• **Exercise objective**:
Word for word, restate the lines from the start of the data down to the line with "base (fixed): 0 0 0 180", both included.
══════════
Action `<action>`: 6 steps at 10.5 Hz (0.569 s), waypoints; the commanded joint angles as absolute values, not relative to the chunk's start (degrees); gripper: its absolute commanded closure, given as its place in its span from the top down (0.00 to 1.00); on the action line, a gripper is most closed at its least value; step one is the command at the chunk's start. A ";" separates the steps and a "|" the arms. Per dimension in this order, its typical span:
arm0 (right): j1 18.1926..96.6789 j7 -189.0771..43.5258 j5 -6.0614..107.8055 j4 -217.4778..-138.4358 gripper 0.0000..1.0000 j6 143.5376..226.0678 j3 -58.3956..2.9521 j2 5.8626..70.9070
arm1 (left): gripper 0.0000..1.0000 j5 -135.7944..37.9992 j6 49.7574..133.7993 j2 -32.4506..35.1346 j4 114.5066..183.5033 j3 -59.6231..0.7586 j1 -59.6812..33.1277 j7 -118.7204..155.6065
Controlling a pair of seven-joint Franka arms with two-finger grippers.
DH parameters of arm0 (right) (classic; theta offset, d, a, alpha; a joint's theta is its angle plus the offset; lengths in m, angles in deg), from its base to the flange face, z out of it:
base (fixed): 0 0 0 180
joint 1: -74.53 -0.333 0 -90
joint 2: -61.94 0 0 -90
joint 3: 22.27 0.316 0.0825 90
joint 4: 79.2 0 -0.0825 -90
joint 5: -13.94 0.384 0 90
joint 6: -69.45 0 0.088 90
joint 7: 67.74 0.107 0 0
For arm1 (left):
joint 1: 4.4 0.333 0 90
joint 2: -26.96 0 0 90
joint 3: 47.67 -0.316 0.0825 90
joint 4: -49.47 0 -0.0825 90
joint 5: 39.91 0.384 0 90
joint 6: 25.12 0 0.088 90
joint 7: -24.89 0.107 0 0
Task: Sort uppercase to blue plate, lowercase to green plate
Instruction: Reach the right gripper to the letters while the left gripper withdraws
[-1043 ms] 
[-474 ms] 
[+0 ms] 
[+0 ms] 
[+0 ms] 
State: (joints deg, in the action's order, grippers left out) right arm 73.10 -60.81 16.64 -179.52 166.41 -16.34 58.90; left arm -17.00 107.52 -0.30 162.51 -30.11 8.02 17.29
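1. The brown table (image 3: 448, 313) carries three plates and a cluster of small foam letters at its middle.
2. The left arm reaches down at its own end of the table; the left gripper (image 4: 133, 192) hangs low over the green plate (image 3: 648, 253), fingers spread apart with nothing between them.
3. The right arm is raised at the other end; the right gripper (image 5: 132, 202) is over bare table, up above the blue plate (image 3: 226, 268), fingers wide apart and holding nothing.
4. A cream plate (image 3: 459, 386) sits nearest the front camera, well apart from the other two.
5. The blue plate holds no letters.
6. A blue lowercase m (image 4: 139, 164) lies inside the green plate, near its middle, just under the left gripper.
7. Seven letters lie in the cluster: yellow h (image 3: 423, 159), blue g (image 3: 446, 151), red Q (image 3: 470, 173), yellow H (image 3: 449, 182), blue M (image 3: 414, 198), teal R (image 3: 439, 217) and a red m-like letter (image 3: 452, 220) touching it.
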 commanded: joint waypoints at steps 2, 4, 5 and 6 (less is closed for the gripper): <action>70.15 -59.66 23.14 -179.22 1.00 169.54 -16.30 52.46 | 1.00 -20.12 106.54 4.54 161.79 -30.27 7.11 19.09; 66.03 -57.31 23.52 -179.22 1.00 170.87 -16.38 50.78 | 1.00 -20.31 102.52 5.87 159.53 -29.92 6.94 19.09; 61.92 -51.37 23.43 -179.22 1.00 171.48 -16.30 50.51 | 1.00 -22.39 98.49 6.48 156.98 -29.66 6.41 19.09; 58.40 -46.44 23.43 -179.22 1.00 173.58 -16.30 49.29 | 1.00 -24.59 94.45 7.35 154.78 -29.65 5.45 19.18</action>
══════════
• **Answer to this task**:
Action `<action>`: 6 steps at 10.5 Hz (0.569 s), waypoints; the commanded joint angles as absolute values, not relative to the chunk's start (degrees); gripper: its absolute commanded closure, given as its place in its span from the top down (0.00 to 1.00); on the action line, a gripper is most closed at its least value; step one is the command at the chunk's start. A ";" separates the steps and a "|" the arms. Per dimension in this order, its typical span:
arm0 (right): j1 18.1926..96.6789 j7 -189.0771..43.5258 j5 -6.0614..107.8055 j4 -217.4778..-138.4358 gripper 0.0000..1.0000 j6 143.5376..226.0678 j3 -58.3956..2.9521 j2 5.8626..70.9070
arm1 (left): gripper 0.0000..1.0000 j5 -135.7944..37.9992 j6 49.7574..133.7993 j2 -32.4506..35.1346 j4 114.5066..183.5033 j3 -59.6231..0.7586 j1 -59.6812..33.1277 j7 -118.7204..155.6065
Controlling a pair of seven-joint Franka arms with two-finger grippers.
DH parameters of arm0 (right) (classic; theta offset, d, a, alpha; a joint's theta is its angle plus the offset; lengths in m, angles in deg), from its base to the flange face, z out of it:
base (fixed): 0 0 0 180

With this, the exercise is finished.